-- Task requirements --
Every line below that holds "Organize" must be copied.

Records for this task START

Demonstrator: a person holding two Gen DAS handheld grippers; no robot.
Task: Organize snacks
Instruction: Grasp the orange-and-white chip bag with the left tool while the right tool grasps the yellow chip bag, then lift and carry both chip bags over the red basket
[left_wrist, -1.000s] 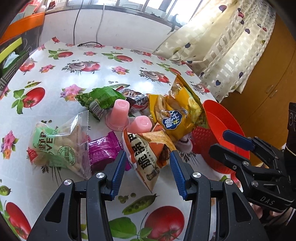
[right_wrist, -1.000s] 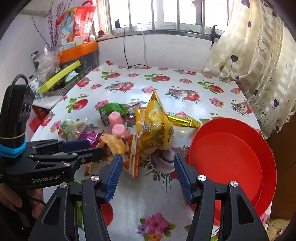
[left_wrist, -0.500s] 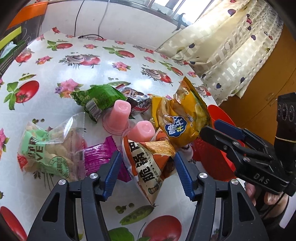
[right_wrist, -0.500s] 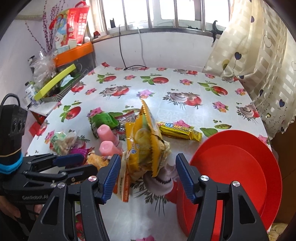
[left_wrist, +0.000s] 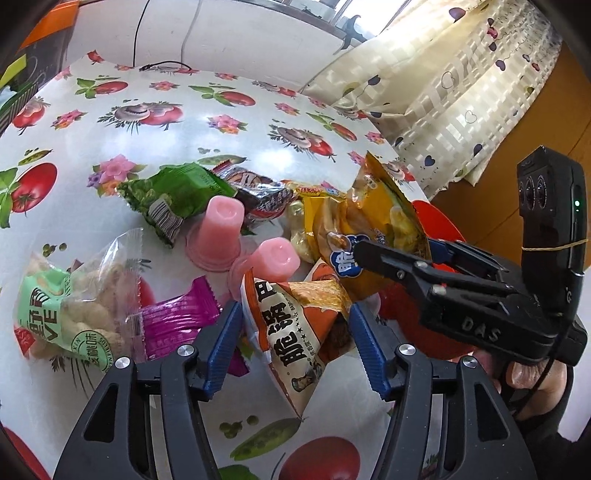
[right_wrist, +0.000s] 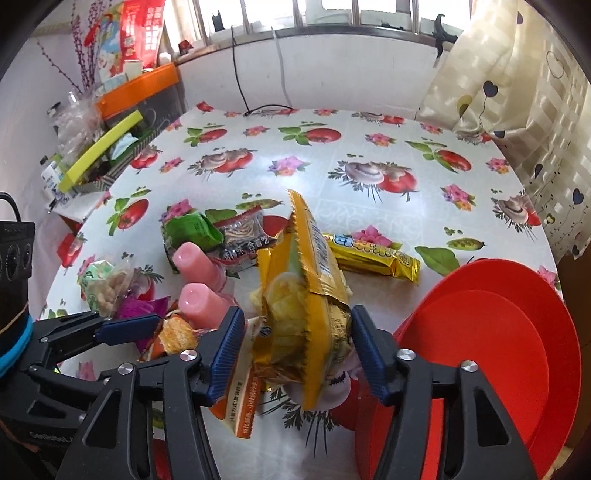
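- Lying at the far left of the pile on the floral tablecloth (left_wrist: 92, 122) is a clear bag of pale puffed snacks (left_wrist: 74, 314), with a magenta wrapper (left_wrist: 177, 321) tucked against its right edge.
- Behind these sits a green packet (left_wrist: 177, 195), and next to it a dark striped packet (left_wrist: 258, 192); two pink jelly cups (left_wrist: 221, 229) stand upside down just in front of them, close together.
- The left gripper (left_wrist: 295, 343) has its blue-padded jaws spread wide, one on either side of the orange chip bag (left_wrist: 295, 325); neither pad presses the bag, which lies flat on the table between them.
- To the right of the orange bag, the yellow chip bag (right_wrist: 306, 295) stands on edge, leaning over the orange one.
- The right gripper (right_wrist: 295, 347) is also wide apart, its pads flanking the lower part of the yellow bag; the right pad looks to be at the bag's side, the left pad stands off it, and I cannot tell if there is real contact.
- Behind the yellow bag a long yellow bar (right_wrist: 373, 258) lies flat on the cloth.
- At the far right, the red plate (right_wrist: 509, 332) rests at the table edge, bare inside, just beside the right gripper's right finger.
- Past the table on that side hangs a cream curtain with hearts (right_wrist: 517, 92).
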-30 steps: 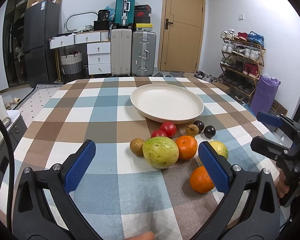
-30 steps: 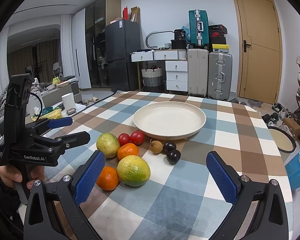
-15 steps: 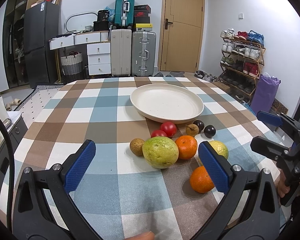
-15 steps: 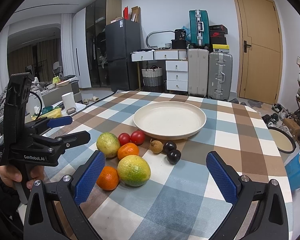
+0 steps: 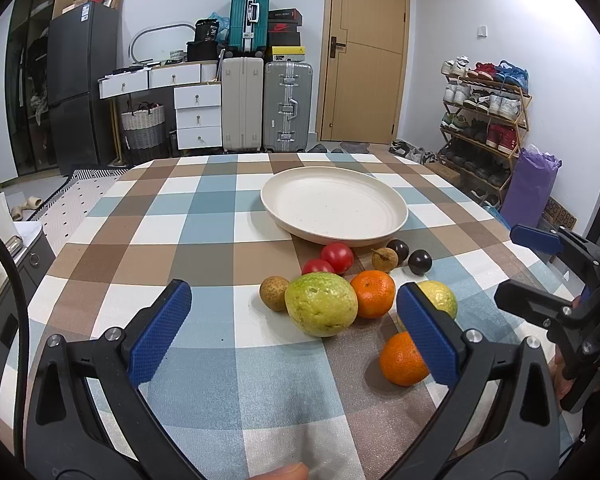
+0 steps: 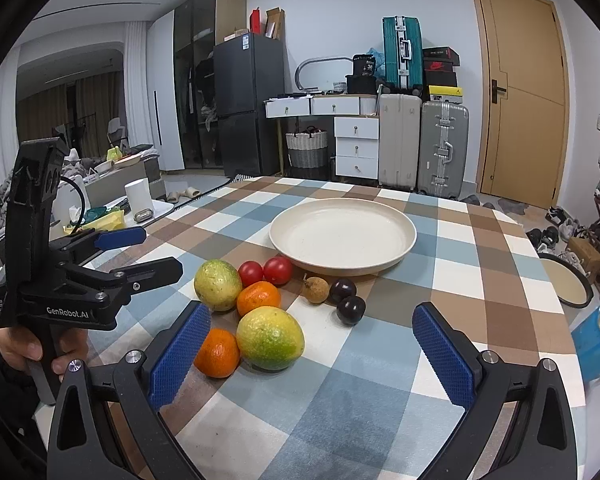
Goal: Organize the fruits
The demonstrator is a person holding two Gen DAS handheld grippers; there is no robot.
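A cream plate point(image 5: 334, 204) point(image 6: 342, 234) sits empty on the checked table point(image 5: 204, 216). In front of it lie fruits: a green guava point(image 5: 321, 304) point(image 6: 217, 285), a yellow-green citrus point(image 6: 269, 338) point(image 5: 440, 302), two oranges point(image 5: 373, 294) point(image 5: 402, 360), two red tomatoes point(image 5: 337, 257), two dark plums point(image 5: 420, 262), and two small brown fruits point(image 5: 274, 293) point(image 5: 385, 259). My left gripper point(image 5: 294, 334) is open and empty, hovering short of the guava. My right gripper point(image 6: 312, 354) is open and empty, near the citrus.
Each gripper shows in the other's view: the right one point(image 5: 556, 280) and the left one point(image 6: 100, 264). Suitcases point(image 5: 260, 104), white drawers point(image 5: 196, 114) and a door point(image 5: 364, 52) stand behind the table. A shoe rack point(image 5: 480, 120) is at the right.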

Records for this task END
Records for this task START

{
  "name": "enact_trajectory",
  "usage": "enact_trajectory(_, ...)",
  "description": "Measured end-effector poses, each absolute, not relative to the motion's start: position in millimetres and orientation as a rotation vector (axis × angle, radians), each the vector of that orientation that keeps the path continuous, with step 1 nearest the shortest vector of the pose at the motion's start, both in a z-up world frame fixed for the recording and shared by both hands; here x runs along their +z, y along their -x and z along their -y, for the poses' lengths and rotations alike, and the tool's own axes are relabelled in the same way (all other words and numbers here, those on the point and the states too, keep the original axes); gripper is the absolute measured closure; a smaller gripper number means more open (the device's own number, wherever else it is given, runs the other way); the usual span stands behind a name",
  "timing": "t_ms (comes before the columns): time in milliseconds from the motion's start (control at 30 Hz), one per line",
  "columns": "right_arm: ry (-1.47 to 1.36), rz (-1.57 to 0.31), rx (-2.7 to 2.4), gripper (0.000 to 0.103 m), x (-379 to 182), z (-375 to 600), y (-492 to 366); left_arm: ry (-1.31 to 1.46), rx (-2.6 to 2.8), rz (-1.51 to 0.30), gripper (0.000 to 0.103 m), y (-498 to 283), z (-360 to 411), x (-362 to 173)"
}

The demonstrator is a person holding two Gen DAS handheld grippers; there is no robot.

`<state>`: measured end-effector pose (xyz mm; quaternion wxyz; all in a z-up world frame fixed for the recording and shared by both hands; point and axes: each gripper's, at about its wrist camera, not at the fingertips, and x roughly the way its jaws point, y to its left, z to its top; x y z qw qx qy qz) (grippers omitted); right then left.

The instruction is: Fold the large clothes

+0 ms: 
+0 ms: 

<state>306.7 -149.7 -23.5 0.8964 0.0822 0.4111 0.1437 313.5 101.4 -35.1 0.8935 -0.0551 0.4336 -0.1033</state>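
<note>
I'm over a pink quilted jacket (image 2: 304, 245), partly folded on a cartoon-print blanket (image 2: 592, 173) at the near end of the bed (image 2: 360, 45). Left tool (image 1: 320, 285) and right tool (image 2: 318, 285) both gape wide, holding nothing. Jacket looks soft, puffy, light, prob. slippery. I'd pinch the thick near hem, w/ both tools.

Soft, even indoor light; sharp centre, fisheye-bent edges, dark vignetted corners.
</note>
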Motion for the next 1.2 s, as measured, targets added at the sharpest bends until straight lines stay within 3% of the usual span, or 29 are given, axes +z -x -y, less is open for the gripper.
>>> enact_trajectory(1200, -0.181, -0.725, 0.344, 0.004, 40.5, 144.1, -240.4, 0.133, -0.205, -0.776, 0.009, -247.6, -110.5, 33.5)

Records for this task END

-- Answer for this exercise --
Task: Organize snacks
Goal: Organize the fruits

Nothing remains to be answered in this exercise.